Exercise description -> Show all the lines in the data below that include the word "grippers".

*** Block opens ***

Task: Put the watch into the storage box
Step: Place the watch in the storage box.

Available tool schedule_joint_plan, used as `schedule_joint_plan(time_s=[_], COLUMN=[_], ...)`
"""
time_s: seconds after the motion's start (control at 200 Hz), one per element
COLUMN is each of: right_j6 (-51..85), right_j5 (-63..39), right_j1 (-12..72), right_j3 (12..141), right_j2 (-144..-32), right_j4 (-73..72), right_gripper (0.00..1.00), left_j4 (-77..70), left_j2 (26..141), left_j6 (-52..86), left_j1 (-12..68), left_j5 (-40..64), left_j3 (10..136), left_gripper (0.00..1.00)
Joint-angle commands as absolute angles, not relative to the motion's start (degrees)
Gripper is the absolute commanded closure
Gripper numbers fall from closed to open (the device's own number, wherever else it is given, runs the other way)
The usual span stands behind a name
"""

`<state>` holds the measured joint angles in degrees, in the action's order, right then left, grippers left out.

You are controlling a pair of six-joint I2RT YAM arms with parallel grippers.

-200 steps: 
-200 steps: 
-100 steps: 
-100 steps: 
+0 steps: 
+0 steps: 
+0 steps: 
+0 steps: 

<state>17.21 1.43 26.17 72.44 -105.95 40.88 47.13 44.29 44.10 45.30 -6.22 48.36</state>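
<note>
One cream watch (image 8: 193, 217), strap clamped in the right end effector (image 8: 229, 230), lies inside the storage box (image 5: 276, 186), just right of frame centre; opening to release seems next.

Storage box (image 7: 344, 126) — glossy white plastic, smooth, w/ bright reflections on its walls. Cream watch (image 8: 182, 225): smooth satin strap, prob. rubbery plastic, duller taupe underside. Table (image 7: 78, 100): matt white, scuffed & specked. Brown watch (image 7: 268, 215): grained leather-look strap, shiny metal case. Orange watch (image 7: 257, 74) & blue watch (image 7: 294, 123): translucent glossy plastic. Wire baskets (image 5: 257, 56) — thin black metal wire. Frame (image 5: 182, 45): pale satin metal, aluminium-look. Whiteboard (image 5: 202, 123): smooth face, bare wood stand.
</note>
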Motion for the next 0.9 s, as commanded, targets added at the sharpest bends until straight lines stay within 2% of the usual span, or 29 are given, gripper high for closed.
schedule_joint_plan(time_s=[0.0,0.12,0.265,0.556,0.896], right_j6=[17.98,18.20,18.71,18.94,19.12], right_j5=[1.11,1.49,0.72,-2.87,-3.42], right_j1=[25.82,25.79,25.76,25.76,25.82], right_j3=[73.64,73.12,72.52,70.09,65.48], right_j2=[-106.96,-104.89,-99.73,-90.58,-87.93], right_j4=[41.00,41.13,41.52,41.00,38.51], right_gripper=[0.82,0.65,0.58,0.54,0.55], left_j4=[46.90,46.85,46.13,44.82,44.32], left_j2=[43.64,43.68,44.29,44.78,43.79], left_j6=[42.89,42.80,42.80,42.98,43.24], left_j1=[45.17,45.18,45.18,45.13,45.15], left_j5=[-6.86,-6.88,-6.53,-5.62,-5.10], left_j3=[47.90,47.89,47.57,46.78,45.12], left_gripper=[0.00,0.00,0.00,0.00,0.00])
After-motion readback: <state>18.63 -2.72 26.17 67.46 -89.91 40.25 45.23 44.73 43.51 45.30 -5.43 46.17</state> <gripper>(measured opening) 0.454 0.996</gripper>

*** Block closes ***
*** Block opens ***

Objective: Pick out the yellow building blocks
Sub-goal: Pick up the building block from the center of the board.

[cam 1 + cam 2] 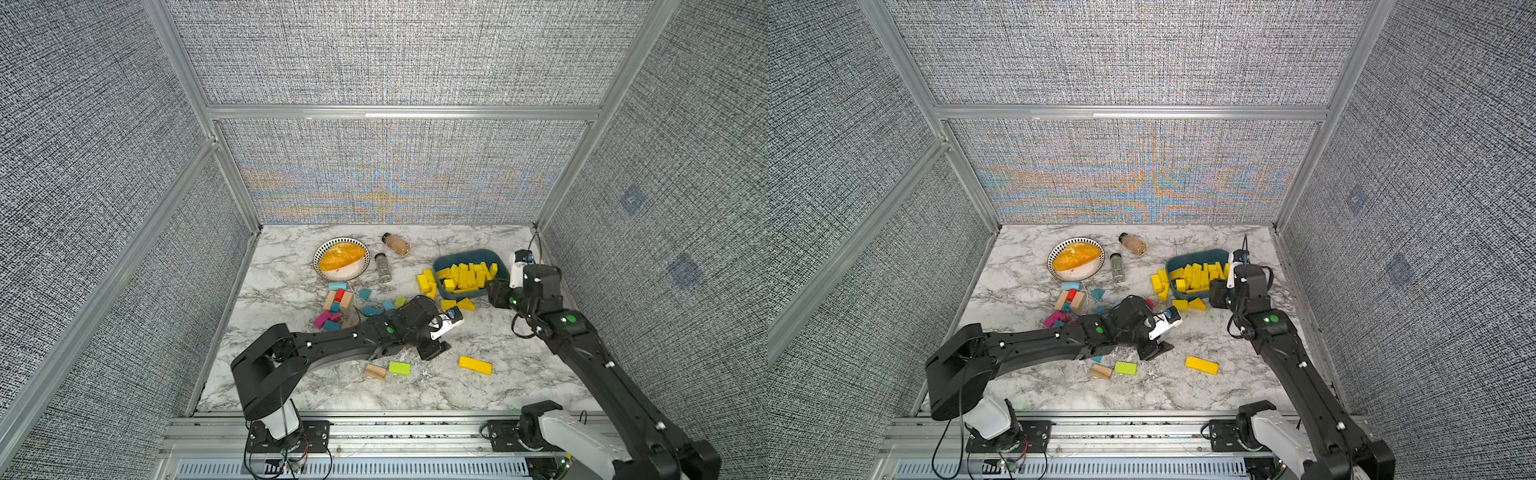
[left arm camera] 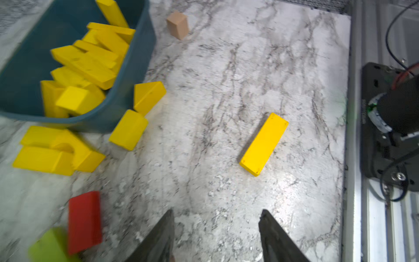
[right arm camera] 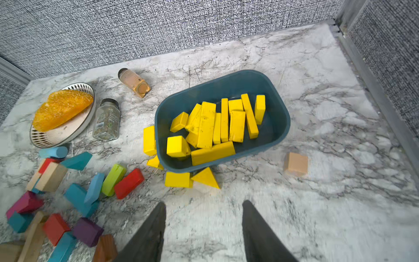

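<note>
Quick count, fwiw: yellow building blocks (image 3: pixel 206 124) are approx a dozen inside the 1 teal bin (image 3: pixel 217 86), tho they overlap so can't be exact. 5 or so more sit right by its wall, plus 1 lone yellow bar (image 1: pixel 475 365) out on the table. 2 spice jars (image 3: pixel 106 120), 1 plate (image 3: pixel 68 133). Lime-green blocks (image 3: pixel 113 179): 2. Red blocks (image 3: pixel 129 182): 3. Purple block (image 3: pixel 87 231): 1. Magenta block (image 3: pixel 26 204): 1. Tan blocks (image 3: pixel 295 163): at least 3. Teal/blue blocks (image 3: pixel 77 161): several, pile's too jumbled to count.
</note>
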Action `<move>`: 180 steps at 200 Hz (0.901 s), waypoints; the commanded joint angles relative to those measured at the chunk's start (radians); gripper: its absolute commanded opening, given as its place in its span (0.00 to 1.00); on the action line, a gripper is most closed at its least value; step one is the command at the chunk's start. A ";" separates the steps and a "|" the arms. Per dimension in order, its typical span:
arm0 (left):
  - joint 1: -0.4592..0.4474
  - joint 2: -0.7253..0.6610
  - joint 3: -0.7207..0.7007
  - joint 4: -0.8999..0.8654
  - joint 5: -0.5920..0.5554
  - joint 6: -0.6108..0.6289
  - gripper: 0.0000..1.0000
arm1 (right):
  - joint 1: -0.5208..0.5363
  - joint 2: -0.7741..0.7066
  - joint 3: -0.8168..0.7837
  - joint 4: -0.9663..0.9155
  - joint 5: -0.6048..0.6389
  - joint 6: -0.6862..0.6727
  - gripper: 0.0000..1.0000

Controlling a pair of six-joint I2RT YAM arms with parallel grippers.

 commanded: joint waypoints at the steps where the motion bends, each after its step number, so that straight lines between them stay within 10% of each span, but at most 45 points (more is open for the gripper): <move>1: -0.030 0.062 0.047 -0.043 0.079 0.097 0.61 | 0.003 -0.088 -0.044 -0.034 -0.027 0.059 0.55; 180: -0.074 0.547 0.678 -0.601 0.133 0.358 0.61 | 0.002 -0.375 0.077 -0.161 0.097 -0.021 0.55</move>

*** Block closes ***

Response to the exercise ->
`<state>` holds the measured joint angles in degrees, in the action's order, right then left, grippers left out.
You are controlling a pair of six-joint I2RT YAM arms with parallel grippers.
Controlling a pair of six-joint I2RT YAM arms with parallel grippers.

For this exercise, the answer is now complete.